Calpers May Hire China Forex Official as Investment Chief

An official at China’s foreign exchange regulatory body may become the next investment chief of the largest U.S. public pension fund.
The California Public Employees’ Retirement System (Calpers) offered the job of chief investment officer (CIO) to Ben Meng, a deputy CIO at China’s State Administration of Foreign Exchange (SAFE), The Wall Street Journal reported Wednesday. Meng hadn’t signed an offer letter as of Wednesday morning, the newspaper reported.
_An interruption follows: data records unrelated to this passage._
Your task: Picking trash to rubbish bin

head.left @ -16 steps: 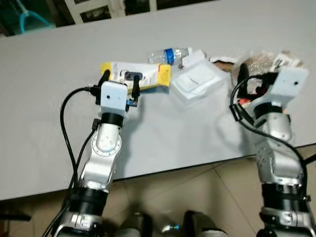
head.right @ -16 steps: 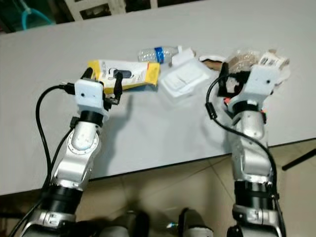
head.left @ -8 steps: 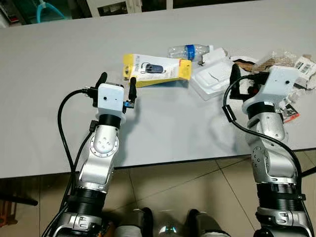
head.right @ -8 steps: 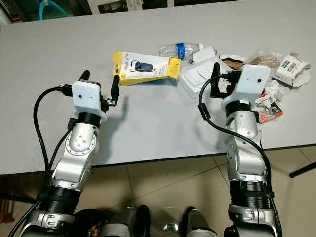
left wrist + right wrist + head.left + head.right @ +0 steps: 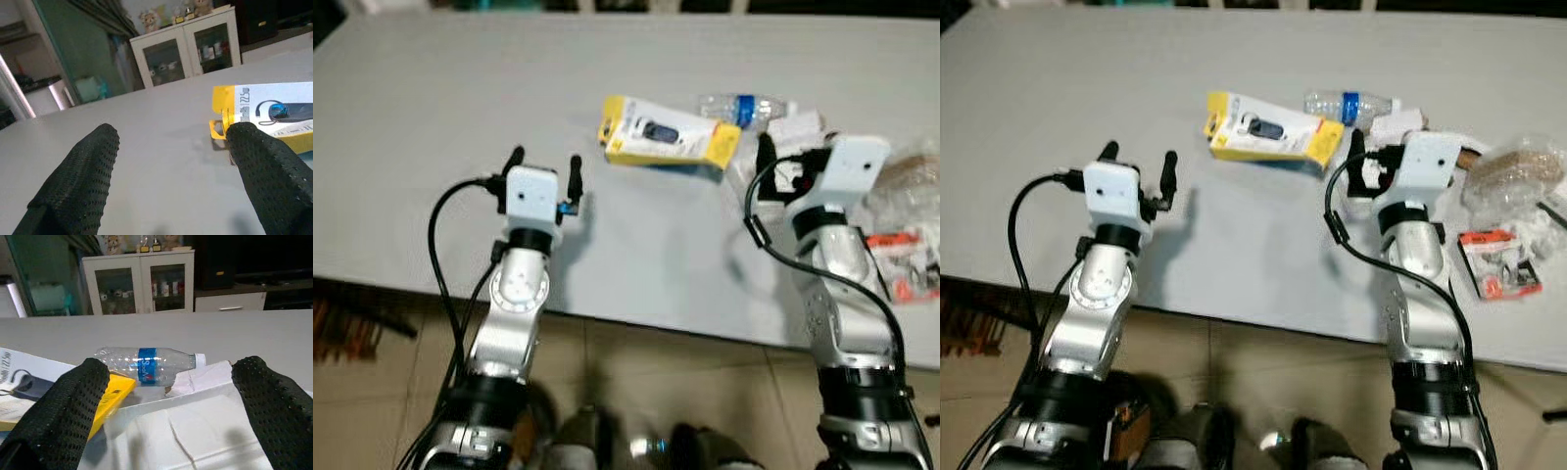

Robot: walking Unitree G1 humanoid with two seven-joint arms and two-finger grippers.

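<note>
While both arms wait over the grey table, the trash lies a little ahead of them. The left gripper is spread wide and holds nothing; the yellow box sits ahead of it, off to its right. The right gripper is spread too, with the white wrapper between its fingers and the clear bottle just past. The bottle looks light, smooth and likely to roll. Pinching its middle seems best.
</note>
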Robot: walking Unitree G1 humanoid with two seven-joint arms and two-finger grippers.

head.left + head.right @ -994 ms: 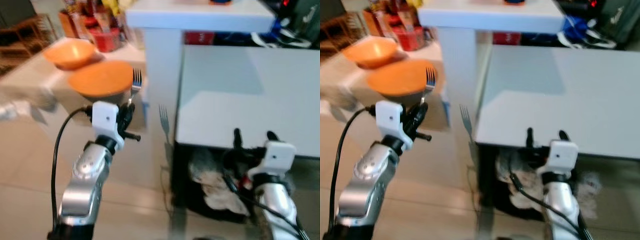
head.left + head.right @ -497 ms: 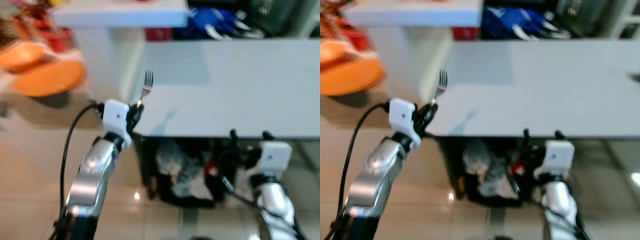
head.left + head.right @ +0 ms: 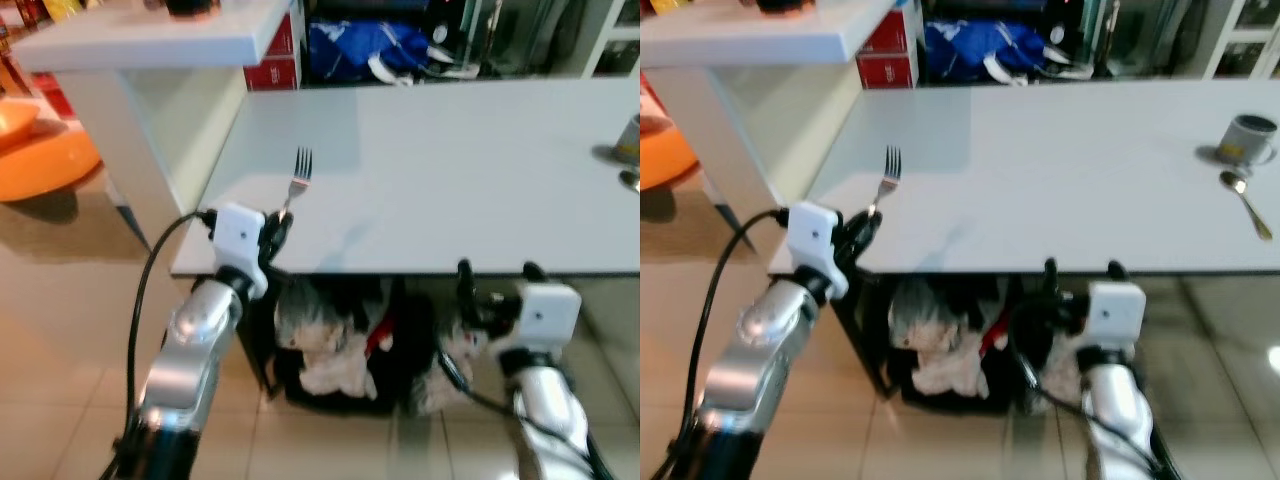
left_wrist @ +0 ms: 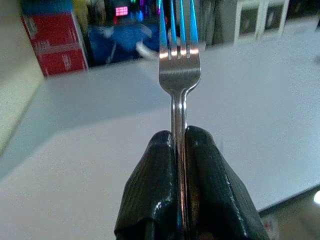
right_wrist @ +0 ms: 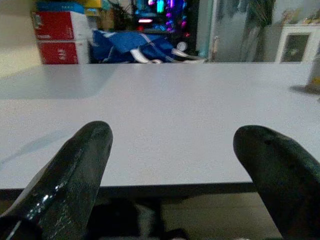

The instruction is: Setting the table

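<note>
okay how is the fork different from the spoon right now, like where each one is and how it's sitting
The fork is clamped in the left gripper, upright with tines up, at the near left corner of the table. The spoon lies flat on the table at the far right, just in front of a grey cup, with nothing holding it. Both look like shiny metal.

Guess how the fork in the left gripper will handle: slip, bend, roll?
The fork looks like rigid polished metal, so it likely won't bend. The left gripper pinches only its thin smooth handle, so it could pivot or slip. Laid on the white table, it should rest flat.
</note>
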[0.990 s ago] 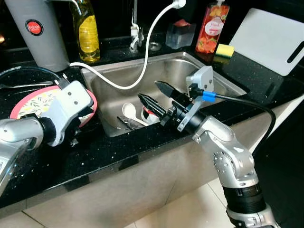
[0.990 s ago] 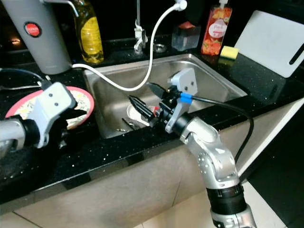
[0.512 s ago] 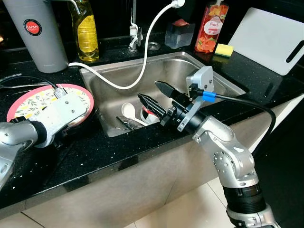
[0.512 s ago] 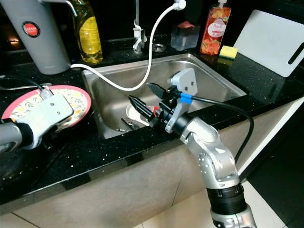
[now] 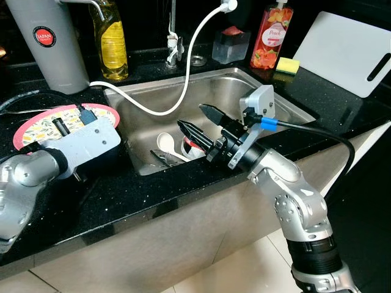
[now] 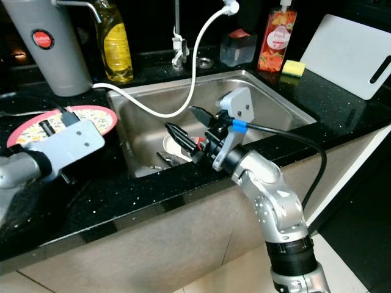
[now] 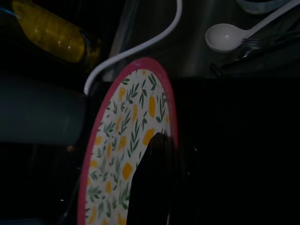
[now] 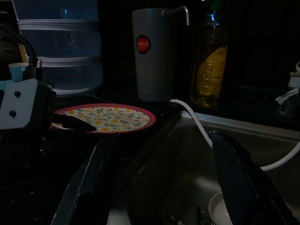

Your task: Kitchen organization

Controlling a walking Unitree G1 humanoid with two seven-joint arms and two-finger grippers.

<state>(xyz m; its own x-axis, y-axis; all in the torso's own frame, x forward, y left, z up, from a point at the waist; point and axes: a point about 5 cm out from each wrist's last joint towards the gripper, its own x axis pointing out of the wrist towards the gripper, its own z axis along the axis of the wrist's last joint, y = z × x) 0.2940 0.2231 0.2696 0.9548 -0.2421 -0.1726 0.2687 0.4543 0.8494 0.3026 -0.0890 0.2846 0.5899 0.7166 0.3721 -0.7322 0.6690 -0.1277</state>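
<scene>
My left hand (image 8: 70, 123) gripped the rim of the pink plate (image 5: 46, 125), which lay on the black worktop (image 5: 153, 195) left of the sink (image 5: 153, 104). My right hand (image 5: 197, 121) hovered open over the sink, above a white spoon (image 5: 165, 142).

Black counter (image 5: 183, 189), floral plate (image 5: 43, 125), seemingly flat
</scene>
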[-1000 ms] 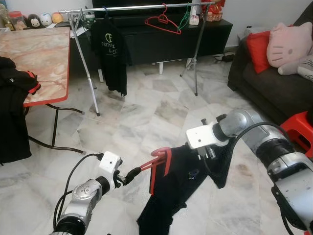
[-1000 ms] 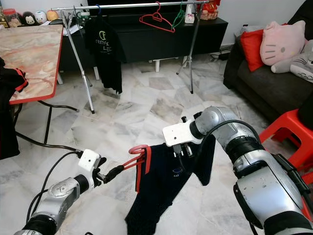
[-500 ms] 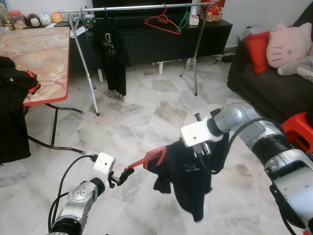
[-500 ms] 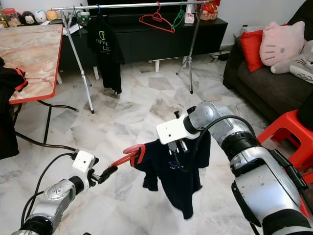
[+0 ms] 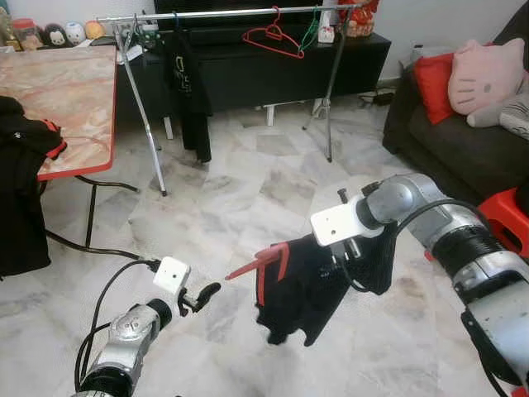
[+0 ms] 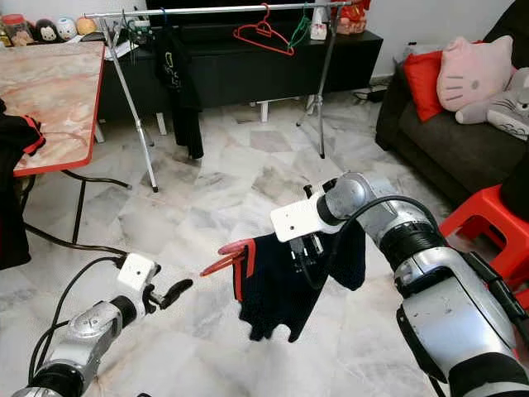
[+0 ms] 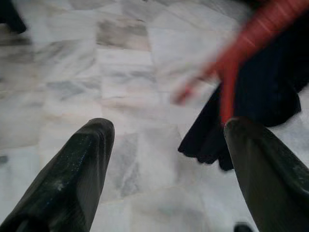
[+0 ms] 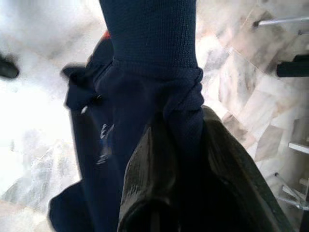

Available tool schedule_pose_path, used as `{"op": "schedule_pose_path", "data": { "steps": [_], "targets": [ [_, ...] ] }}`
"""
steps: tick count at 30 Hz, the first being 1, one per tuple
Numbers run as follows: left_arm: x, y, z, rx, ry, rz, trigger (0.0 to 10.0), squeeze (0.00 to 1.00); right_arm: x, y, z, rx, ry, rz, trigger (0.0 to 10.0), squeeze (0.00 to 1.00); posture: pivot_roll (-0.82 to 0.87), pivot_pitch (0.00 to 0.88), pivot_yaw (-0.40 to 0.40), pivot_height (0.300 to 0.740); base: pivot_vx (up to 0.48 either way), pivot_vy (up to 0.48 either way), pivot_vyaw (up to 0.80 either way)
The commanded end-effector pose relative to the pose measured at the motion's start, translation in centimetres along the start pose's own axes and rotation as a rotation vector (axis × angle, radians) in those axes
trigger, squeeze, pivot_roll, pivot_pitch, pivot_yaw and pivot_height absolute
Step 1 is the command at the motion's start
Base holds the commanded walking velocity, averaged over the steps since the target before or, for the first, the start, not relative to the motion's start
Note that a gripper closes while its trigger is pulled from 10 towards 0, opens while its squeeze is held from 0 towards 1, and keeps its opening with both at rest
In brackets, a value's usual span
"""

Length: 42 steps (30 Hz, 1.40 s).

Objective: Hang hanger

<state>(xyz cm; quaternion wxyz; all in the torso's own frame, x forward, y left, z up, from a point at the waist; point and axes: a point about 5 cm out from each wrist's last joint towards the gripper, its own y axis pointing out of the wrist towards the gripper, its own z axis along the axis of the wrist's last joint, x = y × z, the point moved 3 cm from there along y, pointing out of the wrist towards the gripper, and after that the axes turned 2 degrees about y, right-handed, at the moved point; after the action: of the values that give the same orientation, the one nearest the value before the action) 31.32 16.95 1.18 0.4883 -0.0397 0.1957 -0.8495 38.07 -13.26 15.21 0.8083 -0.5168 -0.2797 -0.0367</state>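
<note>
Right hand: clamped on a fold of the dark shirt, at the centre of the left eye frame, above the marble floor.
Left hand: fingers apart, holding nothing, low in the lower left of the frame.
Red hanger: inside the dark shirt, its red end poking out toward the left of the frame; apart from the left hand, to the upper right of it, with bare floor between. In the left wrist view it was a red blur beyond the two spread fingers.
Dark shirt: bunched and hanging from the right hand, clear of the floor.
Writing on held shirt: pale marks on the cloth in the right wrist view, too blurred to read.
Clothes rail: across the top of the frame, carrying a black shirt at upper left and an empty red hanger with a green hanger just beside it at upper centre.
Writing on hung shirt: pale print on its chest, too small to read.
Bench: marble-patterned top with a red edge, at the left of the frame, dark clothing draped over its near corner.
Sofa: right edge, with a red cushion and a pink cat-face cushion.
</note>
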Motion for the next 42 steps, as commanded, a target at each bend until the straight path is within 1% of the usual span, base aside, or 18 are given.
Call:
{"op": "schedule_pose_path", "data": {
  "steps": [1,2,4,5,6,8,11,12,13,15,16,18,23,27,30,32,39,42],
  "targets": [
    [1.0,0.0,-1.0,-0.051,0.014,-0.058,10.0,0.00,2.0,-1.1,1.5,0.078,0.005,-0.095,0.0,0.00,0.00,0.000,-0.090,0.740,0.000,0.000,0.00],
    [1.2,0.2,-1.0,-0.054,0.005,-0.069,10.0,0.00,2.7,-1.5,2.0,0.096,0.002,-0.127,0.0,0.00,0.00,0.000,-0.090,0.740,0.000,0.000,0.00],
    [1.2,0.2,-1.0,-0.054,0.002,-0.070,10.0,0.00,2.9,-1.6,2.0,0.098,0.000,-0.137,0.0,0.00,0.00,0.000,-0.090,0.740,0.000,0.000,0.00],
    [1.3,0.3,-1.0,-0.053,-0.010,-0.074,10.0,0.00,3.5,-2.0,2.3,0.108,0.003,-0.168,0.0,0.00,-0.01,0.000,-0.086,0.740,0.000,0.000,0.00],
    [1.4,0.5,-1.0,-0.050,-0.031,-0.072,10.0,0.00,4.0,-2.3,2.9,0.142,0.008,-0.189,0.0,0.00,-0.01,0.000,-0.086,0.740,0.000,0.000,0.00],
    [1.6,0.6,-1.1,-0.047,-0.070,-0.070,10.0,0.00,4.3,-2.6,3.4,0.183,0.023,-0.207,0.0,0.00,-0.01,0.000,-0.086,0.740,0.000,0.000,0.00],
    [1.6,0.6,-1.3,-0.052,-0.089,-0.060,10.0,0.00,4.2,-2.6,4.0,0.215,0.021,-0.198,0.0,0.00,-0.01,0.000,-0.087,0.740,0.000,0.000,0.00],
    [1.5,0.7,-1.4,-0.054,-0.108,-0.038,10.0,0.00,3.9,-2.5,4.5,0.247,0.014,-0.180,0.0,0.00,-0.01,0.000,-0.087,0.740,0.000,0.000,0.00],
    [1.5,0.7,-1.4,-0.054,-0.108,-0.038,10.0,0.00,3.9,-2.5,4.5,0.247,0.014,-0.180,0.0,0.00,-0.01,0.000,-0.087,0.740,0.000,0.000,0.00],
    [1.4,0.9,-1.3,-0.054,-0.113,-0.019,10.0,0.00,3.8,-2.8,5.1,0.290,0.009,-0.168,0.0,0.00,-0.02,0.000,-0.087,0.740,0.000,0.000,0.00],
    [1.4,0.9,-1.3,-0.054,-0.113,-0.019,10.0,0.00,3.8,-2.8,5.1,0.290,0.009,-0.168,0.0,0.00,-0.02,0.000,-0.087,0.740,0.000,0.000,0.00],
    [1.2,1.1,-1.2,-0.051,-0.104,0.014,10.0,0.00,3.8,-3.3,5.5,0.312,0.004,-0.168,0.0,0.00,-0.02,0.000,-0.087,0.740,0.000,0.000,0.00],
    [0.5,1.4,-0.6,-0.030,-0.127,0.085,10.0,0.00,3.8,-4.0,5.8,0.335,-0.003,-0.162,0.0,0.00,-0.03,0.000,-0.091,0.740,0.000,0.000,0.00],
    [-0.2,1.5,-0.3,-0.012,-0.141,0.162,10.0,0.00,3.5,-4.5,6.2,0.354,-0.010,-0.150,0.0,0.00,-0.04,0.000,-0.093,0.740,0.000,0.000,0.00],
    [-0.4,1.5,-0.3,-0.007,-0.143,0.183,10.0,0.00,3.4,-4.7,6.3,0.361,-0.012,-0.148,0.0,0.00,-0.04,0.000,-0.093,0.740,0.000,0.000,0.00],
    [-0.6,1.5,0.0,0.017,-0.164,0.200,10.0,0.00,3.4,-4.9,6.5,0.371,-0.014,-0.146,0.0,0.00,-0.04,0.000,-0.095,0.740,0.000,0.000,0.00],
    [-0.8,1.7,0.7,0.058,-0.197,0.209,10.0,0.00,3.4,-5.3,6.8,0.385,-0.016,-0.145,0.0,0.00,-0.05,0.000,-0.101,0.740,0.000,0.000,0.00],
    [-0.1,2.1,1.2,0.085,-0.225,0.160,10.0,0.00,3.4,-5.7,7.2,0.408,-0.012,-0.148,0.0,0.00,-0.05,0.000,-0.101,0.740,0.000,0.000,0.00]
  ]
}}
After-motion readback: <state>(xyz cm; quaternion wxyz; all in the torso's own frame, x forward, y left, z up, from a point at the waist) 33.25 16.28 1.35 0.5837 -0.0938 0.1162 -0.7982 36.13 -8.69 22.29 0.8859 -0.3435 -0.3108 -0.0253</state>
The $360 billion Calpers is one of the biggest pension funds in the world, generating billions of dollars in revenue each year to cover pensions of about 1.9 million Californians. For years Calpers has played a significant role in influencing the policies of large American companies in which it invests.
Meng, 48, worked seven years for the California pension system before joining the Chinese government. He started as a Calpers portfolio manager in 2008 and was promoted to head of asset allocation in 2011.
Meng was hired by the SAFE in 2015 as a deputy CIO under a special elite recruitment program. The administration handles China’s foreign currency reserves of more than $3 trillion.
In a 2017 report, the official newspaper the People’s Daily hailed Meng’s contributions to promoting SAFE’s standing in the global investors community.
A person close to SAFE told Caixin that Meng has been working as a senior technocrat at the administration with no managerial role. His duties involve neither classified work nor important decision-making for the forex regulator, the person said.
Meng told The Wall Street Journal late Wednesday that he is a U.S. citizen working at the Chinese agency as a foreign contractor, without commenting on the job offer.
Born in Dalian, northern China’s Liaoning Province, Meng has studied in the U.S. since 1995. He received a Ph.D. in civil engineering from the University of California, Davis, in 1998. He later earned a master’s degree in finance at the University of California, Berkeley.
Meng is a veteran investor on Wall Street with extensive experience at banks and investment firms including Morgan Stanley, Lehman Brothers and Barclays.
If Meng accepts the Calpers offer, he will succeed Ted Eliopoulos, who plans to leave at the end of this year. In June, the Calpers board voted to pay the next investment chief as much as $1.77 million a year, more than double the post’s previous compensation.